- Problem to solve
A verbatim copy of all the data is required; the pictures should not appear in it.

- Provided material
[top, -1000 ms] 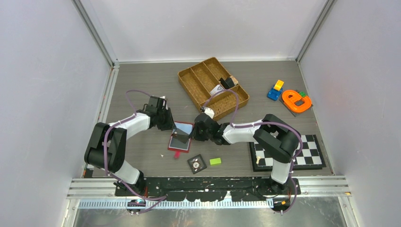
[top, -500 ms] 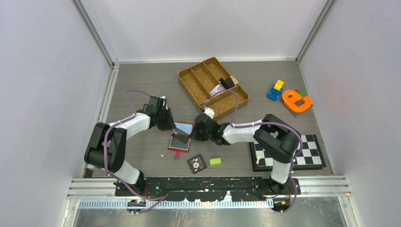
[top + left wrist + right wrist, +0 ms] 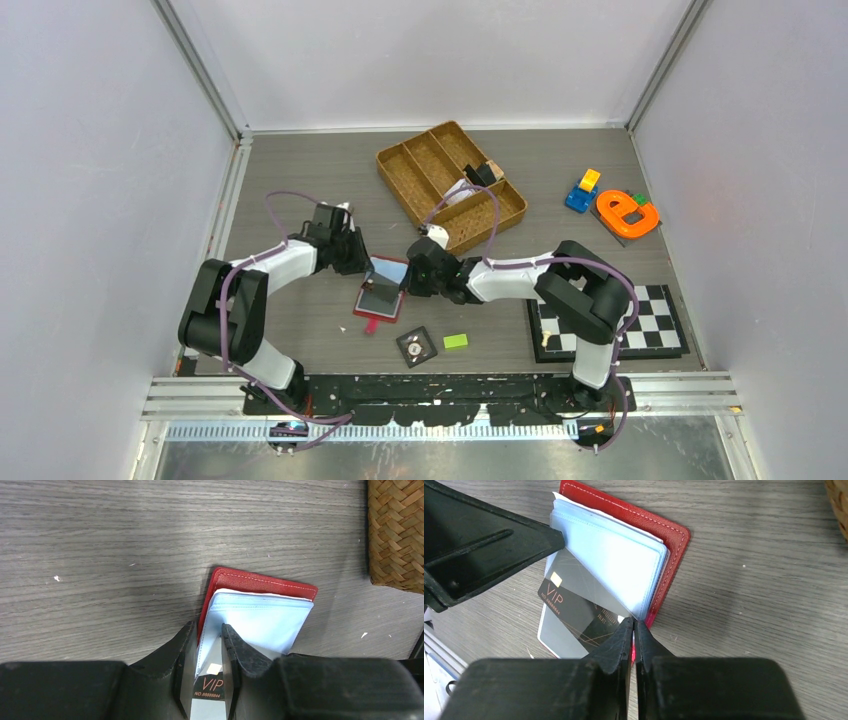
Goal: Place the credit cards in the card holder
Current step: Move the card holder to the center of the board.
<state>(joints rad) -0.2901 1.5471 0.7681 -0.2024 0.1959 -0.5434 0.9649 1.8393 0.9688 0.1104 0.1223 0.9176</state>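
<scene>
wallet: lying open, middle of the top view, a bit left of centre
card: dark VIP one, edge at the blue pocket's mouth, mostly sticking out toward lower left
left gripper: looks clamped on the wallet's pocket edge
right gripper: pinched almost shut on the card's corner
progress: I'd guess mid-insert, needs pushing in; can't spot other cards

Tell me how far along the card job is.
Done: the card holder lies open on the table. In hand: the left gripper pinches its blue pocket layer while the right gripper seems to nip the black VIP card, only partly tucked in. Left: seat that card fully; whether other cards remain I cannot tell.
</scene>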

- Output below
[top, -1000 ms] 
[top, -500 ms] 
[top + left wrist + right wrist, +0 ms] 
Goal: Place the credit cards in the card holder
Current step: Move the card holder to the center of the board.
<state>(joints rad) -0.2901 1.5471 0.7681 -0.2024 0.1959 -0.5434 0.9649 1.8393 0.9688 0.1104 0.1223 0.9176</state>
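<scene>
wallet: lying open, middle of the top view, a bit left of centre
card: dark VIP one, edge at the blue pocket's mouth, mostly sticking out toward lower left
left gripper: looks clamped on the wallet's pocket edge
right gripper: pinched almost shut on the card's corner
progress: I'd guess mid-insert, needs pushing in; can't spot other cards

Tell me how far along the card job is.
Done: the card holder lies open on the table. In hand: the left gripper pinches its blue pocket layer while the right gripper seems to nip the black VIP card, only partly tucked in. Left: seat that card fully; whether other cards remain I cannot tell.
</scene>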

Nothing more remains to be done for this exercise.